La proposta di legge è una svolta assai significativa nel panorama dell’abortismo perché anche il dogma dell’aborto legale, perché sicuro, cade. E con esso cade anche il pretesto della tutela della salute della donna. Per decenni la propaganda pro-choice aveva insistito sul fatto che occorresse strappare l’aborto alla clandestinità, perché quest’ultima è sinonimo di pericolosità per la salute delle donne. Legalizzare l’aborto avrebbe quindi significato tutelare la vita e la salute delle donne (eccetto quelle che sono nel ventre delle loro madri).
Il disegno di legge made in Polonia fa gettare la maschera a questa ipocrisia: ai sostenitori dell’aborto non importa nulla delle donne. Importa solo dell’aborto che deve essere praticato il più possibile. Ripetute constatazioni di questo asserto le abbiamo ogni volta che, dal comune più piccolo che esista sulla faccia della Terra a qualche organismo internazionale, viene avanzata la proposta di fornire aiuto economico alle donne con una gravidanza indesiderata. Tale proposta viene sempre attaccata dai pro-choice perché la intendono come un attacco all’aborto dato che offre alla donna un’alternativa allo stesso. Quest’ultimo deve essere allora la prima e unica scelta e quindi, come tale, non una scelta ma una imposizione, una condotta da diffondere il più possibile scavalcando anche i limiti legali. E dunque l’aborto deve attuarsi sempre anche al di fuori dei limiti di legge. Questa pratica viene quindi intesa da una parte come diritto riconosciuto dalla legge, ma su altro fronte come causa scriminante l’imputabilità per il medico, quasi fosse uno stato di necessità che scusa e legittima di fatto l’operato del professionista.

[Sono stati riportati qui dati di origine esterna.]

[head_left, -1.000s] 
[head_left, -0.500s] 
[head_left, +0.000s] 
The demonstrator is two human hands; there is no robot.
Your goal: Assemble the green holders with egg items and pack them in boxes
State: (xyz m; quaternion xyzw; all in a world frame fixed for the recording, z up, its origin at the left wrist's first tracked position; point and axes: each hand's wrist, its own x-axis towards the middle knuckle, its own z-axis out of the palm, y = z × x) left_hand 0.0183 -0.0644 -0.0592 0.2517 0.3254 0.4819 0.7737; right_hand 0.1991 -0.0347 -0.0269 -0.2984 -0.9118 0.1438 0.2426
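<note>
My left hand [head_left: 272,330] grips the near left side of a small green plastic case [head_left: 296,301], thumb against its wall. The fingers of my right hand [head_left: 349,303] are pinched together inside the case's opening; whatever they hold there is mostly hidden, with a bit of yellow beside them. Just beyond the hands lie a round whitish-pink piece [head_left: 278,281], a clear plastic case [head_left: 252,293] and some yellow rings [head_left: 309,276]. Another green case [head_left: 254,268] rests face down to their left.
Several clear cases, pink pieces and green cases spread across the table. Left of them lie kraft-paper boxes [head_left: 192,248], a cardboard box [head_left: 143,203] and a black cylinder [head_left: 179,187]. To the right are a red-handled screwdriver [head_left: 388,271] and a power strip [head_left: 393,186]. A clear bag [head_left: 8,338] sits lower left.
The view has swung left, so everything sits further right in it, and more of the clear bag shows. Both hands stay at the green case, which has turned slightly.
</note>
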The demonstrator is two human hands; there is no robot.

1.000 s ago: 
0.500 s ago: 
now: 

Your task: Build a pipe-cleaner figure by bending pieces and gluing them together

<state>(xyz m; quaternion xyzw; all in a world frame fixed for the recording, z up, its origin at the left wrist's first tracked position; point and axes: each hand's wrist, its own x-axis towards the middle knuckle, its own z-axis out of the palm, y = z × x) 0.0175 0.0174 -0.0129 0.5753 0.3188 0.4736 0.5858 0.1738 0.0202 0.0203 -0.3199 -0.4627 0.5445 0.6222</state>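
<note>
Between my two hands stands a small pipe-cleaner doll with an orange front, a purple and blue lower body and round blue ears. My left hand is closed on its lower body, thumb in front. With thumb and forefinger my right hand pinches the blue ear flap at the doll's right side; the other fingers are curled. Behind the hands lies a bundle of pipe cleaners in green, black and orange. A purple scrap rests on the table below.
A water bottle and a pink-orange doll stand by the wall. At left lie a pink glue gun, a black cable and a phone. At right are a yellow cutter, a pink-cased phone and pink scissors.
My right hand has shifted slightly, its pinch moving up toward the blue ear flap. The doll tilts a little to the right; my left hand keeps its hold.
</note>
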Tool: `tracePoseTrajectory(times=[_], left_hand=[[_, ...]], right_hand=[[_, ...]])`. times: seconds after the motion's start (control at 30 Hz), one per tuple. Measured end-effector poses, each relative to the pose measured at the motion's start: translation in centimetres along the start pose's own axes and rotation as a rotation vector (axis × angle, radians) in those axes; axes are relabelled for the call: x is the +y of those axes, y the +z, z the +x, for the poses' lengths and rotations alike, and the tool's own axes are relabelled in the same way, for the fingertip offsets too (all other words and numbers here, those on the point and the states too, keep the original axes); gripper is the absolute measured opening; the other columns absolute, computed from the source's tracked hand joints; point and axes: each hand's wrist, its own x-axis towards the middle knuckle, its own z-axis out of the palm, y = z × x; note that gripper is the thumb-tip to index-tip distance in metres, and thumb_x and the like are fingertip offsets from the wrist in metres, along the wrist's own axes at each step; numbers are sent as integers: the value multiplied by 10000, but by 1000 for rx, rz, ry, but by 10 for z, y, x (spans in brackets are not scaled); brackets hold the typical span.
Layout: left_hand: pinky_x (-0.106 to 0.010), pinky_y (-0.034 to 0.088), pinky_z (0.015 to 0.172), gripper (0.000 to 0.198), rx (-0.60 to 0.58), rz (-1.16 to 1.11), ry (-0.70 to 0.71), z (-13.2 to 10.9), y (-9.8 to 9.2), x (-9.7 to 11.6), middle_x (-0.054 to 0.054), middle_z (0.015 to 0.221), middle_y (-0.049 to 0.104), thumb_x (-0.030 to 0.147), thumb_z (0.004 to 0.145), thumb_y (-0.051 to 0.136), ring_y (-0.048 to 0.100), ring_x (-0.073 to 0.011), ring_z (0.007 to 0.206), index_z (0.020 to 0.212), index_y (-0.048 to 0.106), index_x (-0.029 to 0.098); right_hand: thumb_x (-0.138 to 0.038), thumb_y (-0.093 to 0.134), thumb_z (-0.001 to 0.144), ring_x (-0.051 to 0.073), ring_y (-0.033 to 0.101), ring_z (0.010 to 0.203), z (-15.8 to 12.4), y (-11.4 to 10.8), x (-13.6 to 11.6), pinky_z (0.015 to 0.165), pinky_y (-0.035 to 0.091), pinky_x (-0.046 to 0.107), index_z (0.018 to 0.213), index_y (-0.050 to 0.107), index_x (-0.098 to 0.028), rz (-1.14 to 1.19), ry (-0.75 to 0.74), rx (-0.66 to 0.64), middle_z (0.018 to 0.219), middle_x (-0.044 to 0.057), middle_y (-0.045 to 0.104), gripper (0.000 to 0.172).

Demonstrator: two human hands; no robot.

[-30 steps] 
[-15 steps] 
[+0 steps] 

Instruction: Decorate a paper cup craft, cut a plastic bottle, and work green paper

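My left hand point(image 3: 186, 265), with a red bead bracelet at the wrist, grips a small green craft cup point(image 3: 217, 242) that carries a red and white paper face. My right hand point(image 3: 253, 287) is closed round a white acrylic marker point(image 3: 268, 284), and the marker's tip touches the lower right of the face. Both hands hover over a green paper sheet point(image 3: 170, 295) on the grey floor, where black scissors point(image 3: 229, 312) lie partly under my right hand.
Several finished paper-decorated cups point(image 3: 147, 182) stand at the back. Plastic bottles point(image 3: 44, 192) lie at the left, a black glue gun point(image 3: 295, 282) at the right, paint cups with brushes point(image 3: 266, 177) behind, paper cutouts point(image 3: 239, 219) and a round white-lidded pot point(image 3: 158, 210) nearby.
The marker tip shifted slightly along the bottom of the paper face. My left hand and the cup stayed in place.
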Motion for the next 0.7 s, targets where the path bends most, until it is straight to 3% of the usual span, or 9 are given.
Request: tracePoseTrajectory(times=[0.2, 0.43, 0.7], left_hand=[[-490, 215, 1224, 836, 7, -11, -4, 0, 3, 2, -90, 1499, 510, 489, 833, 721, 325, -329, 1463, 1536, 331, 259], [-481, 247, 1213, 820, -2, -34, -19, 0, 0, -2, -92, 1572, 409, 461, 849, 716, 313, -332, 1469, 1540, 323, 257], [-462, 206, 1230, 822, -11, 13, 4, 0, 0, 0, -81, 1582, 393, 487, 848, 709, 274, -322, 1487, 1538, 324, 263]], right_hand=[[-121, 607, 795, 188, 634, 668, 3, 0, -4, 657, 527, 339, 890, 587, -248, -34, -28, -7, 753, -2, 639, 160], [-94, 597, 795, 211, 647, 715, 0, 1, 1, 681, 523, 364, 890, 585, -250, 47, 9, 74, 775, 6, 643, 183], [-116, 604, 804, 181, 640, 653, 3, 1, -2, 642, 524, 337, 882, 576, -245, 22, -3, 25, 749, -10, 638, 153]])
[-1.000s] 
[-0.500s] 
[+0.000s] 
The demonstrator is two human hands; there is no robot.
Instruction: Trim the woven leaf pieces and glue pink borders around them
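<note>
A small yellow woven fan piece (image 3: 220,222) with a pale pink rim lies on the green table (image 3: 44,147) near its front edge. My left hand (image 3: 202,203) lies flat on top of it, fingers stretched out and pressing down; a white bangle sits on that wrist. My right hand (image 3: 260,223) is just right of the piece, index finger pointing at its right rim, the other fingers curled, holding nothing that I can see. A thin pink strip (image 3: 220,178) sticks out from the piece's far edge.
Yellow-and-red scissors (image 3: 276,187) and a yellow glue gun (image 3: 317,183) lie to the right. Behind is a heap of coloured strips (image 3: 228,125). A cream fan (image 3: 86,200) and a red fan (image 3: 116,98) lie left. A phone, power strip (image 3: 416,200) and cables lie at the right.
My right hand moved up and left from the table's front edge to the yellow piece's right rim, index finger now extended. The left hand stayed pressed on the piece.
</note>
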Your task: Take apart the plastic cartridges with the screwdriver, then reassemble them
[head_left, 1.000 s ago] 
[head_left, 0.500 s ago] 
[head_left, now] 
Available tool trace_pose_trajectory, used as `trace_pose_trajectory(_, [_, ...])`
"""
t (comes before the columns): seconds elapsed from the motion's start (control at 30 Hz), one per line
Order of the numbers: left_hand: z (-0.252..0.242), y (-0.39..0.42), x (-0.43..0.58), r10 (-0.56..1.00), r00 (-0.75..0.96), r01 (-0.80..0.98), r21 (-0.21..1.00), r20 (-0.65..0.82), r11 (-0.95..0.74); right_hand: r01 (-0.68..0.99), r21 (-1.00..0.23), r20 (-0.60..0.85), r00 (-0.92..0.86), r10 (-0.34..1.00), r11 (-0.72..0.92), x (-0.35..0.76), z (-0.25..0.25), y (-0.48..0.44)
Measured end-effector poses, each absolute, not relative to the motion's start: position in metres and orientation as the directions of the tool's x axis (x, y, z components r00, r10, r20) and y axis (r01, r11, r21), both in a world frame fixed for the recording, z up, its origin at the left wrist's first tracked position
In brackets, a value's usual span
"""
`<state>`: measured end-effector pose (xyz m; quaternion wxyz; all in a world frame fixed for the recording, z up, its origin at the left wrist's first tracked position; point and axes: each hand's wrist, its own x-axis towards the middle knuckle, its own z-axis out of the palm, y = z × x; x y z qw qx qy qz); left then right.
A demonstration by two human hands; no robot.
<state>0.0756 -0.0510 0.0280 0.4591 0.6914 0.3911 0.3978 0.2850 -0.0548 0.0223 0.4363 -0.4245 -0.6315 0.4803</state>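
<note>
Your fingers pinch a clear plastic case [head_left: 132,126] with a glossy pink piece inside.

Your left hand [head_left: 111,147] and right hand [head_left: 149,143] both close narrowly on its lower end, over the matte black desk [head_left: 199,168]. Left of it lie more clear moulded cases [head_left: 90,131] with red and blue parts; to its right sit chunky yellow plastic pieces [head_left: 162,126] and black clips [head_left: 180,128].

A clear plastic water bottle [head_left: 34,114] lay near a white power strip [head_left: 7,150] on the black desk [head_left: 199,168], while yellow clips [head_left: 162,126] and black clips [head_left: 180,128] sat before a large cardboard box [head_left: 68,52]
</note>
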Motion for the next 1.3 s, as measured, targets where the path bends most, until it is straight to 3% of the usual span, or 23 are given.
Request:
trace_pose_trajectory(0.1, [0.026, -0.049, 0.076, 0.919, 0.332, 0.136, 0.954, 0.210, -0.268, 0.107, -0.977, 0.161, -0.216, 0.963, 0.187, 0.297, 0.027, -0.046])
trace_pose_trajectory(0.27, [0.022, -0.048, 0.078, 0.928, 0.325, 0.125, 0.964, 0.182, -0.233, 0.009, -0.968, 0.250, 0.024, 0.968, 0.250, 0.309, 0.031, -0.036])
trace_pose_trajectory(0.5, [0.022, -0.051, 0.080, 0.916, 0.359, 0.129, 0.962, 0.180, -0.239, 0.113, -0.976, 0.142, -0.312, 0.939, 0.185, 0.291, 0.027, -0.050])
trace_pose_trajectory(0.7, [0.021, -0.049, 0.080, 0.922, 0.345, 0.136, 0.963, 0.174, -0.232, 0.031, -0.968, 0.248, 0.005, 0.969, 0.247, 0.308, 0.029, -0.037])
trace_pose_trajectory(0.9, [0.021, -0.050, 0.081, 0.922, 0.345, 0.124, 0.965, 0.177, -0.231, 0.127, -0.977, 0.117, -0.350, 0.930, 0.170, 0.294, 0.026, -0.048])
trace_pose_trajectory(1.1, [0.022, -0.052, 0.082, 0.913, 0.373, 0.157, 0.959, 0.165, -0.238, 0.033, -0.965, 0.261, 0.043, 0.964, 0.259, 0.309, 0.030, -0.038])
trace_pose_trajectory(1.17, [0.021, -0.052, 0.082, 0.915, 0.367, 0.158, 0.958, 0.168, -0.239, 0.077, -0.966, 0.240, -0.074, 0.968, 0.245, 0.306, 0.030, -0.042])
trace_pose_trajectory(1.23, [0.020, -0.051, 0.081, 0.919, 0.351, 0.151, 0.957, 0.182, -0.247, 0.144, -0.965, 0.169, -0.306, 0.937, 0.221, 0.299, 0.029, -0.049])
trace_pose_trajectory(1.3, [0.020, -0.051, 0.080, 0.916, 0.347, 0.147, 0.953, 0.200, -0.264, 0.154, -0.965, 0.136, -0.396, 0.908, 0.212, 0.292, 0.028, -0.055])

L’aborto perciò è un super diritto tanto super che merita di essere inserito nelle costituzioni nazionali e nella Carta dei diritti fondamentali dell’Unione europea e di essere tutelato anche al di fuori dei confini della legalità: da esercitarsi anche oltre il dato normativo e da tutelarsi anche quando si opera contra legem. Una vera contraddizione in termini che mette in luce come, per il fronte abortista, la legge è solo uno strumento da usare per i propri scopi e di cui disfarsi se non utile per questi stessi scopi.